Occhi dell’Intelligenza artificiale sulle colture, sensori per monitorare il microclima, software specifici per progettare il campo coltivato del futuro. Si chiama Prospecto ed è bresciana l’innovativa startup specializzata in AgTech (tecnologia applicata all’agricoltura) capace di trasformare le normali operazioni in campo in monitoraggio intelligente.
L’azienda combina Intelligenza Artificiale, sistemi di computer vision e stazioni di misurazione IoT per digitalizzare le aziende agricole e implementare l’agricoltura di precisione. Il servizio di Prospecto funge da intermediario tecnologico per rendere la gestione dei campi più intelligente, sostenibile e predittiva.
Tre pilastri
L’offerta della startup si articola principalmente in tre pilastri tecnologici: Vision Systems, Weather Stations, Custom Projects. I sistemi di visione automatizzano attraverso l’AI il monitoraggio visivo delle colture senza richiedere sforzi aggiuntivi all’agricoltore: nella prima fase si installa una telecamera direttamente sul veicolo agricolo già in uso (come un trattore). Durante i normali passaggi nei campi, il dispositivo scatta immagini georeferenziate ad alta precisione.
I modelli avanzati di Intelligenza Artificiale analizzano poi le immagini per estrarre informazioni cruciali, come il conteggio dei frutti o dei grappoli e la densità fogliare della chioma. Tutti i dati elaborati vengono inviati a una dashboard personalizzata. L’agricoltore può consultare report dettagliati, mappe di resa e mappe di prescrizione per capire esattamente dove e come intervenire.

Il microclima
Ma Prospecto sviluppa anche sistemi hardware e sensori per monitorare il microclima locale della coltura. In questo caso l’agricoltore seleziona le variabili ambientali che desidera tenere sotto controllo (come temperatura e umidità dell’aria, bagnatura fogliare, velocità del vento o contenuto d’acqua nel suolo). I dati confluiscono poi nella stessa dashboard cloud.
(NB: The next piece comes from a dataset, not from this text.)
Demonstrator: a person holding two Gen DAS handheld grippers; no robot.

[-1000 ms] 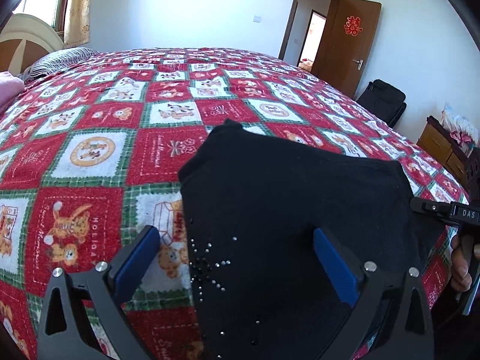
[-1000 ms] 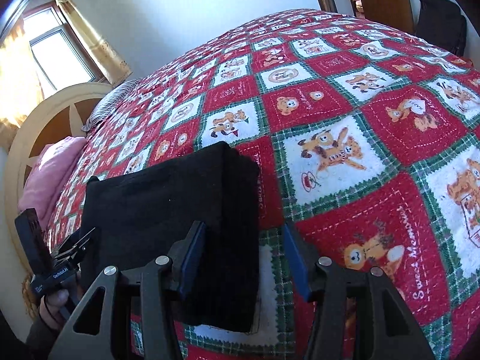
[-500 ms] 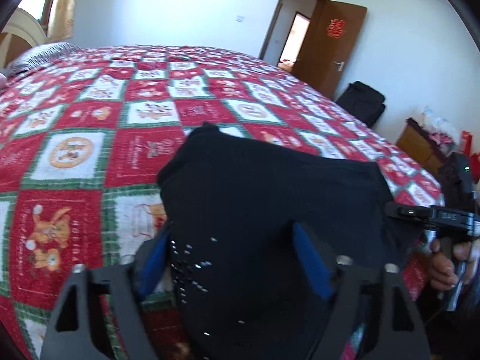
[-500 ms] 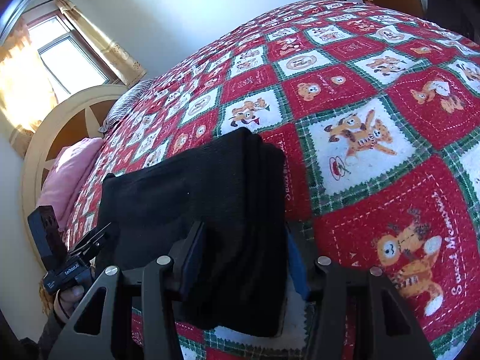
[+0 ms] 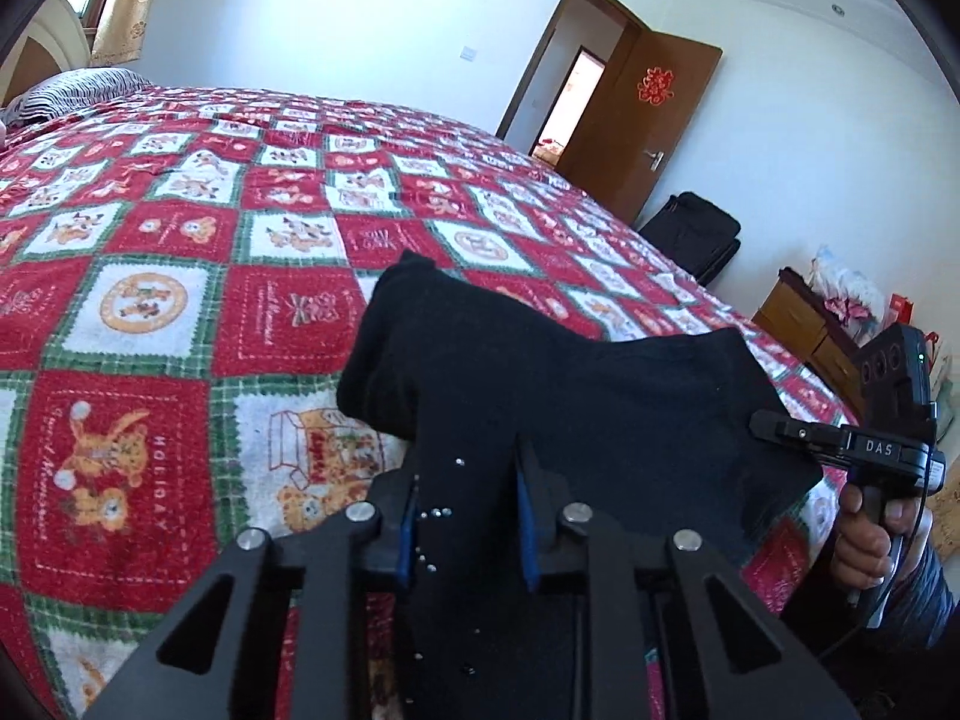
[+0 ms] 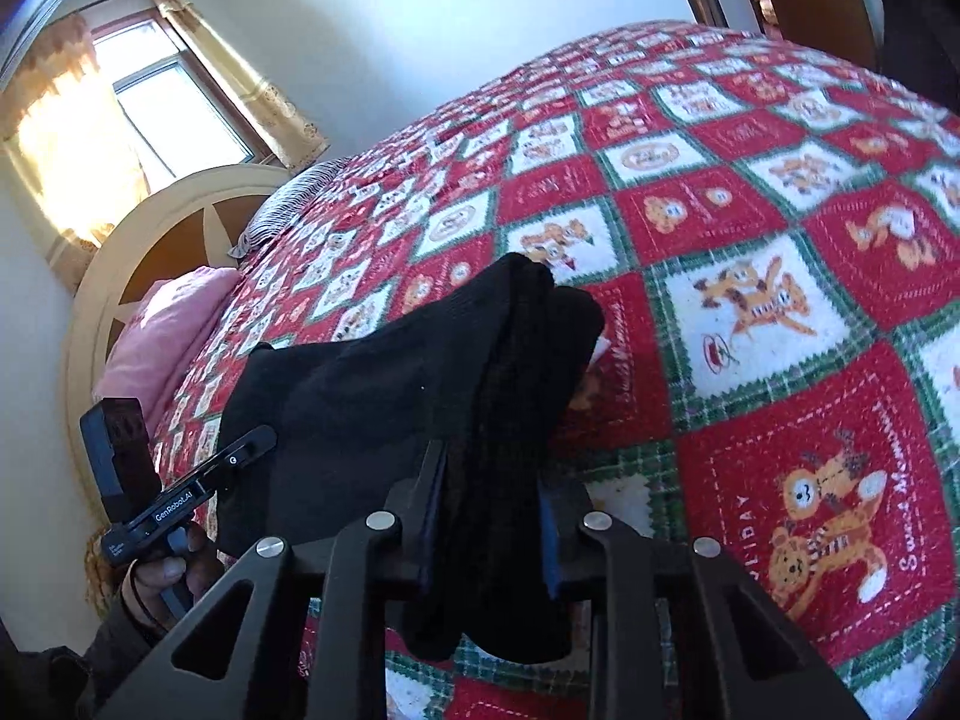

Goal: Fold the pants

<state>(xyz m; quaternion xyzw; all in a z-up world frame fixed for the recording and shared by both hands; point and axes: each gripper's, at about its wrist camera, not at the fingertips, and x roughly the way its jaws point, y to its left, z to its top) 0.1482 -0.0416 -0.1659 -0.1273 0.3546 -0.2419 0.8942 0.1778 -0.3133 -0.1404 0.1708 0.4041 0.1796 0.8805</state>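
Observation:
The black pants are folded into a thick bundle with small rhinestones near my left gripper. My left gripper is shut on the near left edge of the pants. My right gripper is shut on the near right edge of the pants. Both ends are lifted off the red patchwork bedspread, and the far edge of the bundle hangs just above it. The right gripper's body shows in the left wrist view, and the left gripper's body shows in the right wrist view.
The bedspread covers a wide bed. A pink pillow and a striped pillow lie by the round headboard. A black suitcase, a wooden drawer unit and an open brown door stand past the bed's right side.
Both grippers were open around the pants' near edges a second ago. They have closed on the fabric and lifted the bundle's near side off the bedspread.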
È possibile impostare allarmi personalizzati che notificano l’utente in tempo reale quando si verificano specifiche condizioni di rischio (utili per prevenire fitopatie, gelate o stress idrico). Infine, per le aziende agricole o le grandi realtà agroalimentari che hanno esigenze uniche, la startup progetta e realizza soluzioni tecnologiche su misura, integrando sensori personalizzati e software specifici in base alle idee del cliente.
Il report
Proprio per il suo innovativo dna, Prospecto è tra 118 startup, Pmi, spinoff e imprese del nuovo report di Cariplo Factory «Next-Gen Food | Il futuro del cibo, il cibo del futuro». Il settore agroalimentare è oggi sotto pressione come non mai: crisi climatica, tensioni geopolitiche, nuove abitudini di consumo e un massiccio spreco di alimenti richiedono risposte urgenti. Dal report emerge che le startup e anche le imprese innovative di Brescia stanno dando un contributo concreto a queste sfide, sviluppando soluzioni tecnologiche lungo tutta la filiera.
È da queste premesse che Cariplo Factory, uno dei più importanti hub di innovazione in Italia focalizzato su digital transformation e circular economy, ha dedicato il suo quinto report alle imprenditrici e agli imprenditori che hanno deciso di far proprie le sfide più urgenti, sviluppando soluzioni capaci di intercettare la crescente domanda di cambiamento.
I settori
Tra gli ambiti maggiormente presidiati a livello nazionale troviamo proprio l’Agritech e Innovative Farming (22% delle imprese), il Foodtech e la trasformazione (19%) e i Servizi e consulenza (11%). Le aziende lavorano su temi come la riduzione degli sprechi, le nuove fonti proteiche, la tracciabilità, la nutrizione personalizzata e il food as medicine. Il 39% ha già tecnologie pienamente operative e validate sul mercato, tre su quattro hanno ricevuto premi e riconoscimenti, oltre sei su dieci hanno raccolto investimenti.
Fondate in sensibile maggioranza da team composti da soli uomini (58%), queste aziende mostrano una presenza femminile significativa e crescente: i team composti unicamente da donne hanno ricevuto premi e riconoscimenti nel 90% dei casi e mostrano una propensione superiore alla partecipazione a programmi di accelerazione. La concentrazione geografica rispecchia il divario strutturale del Paese: la Lombardia guida con il 32% delle aziende, seguita da Veneto (11%) ed Emilia-Romagna (10%).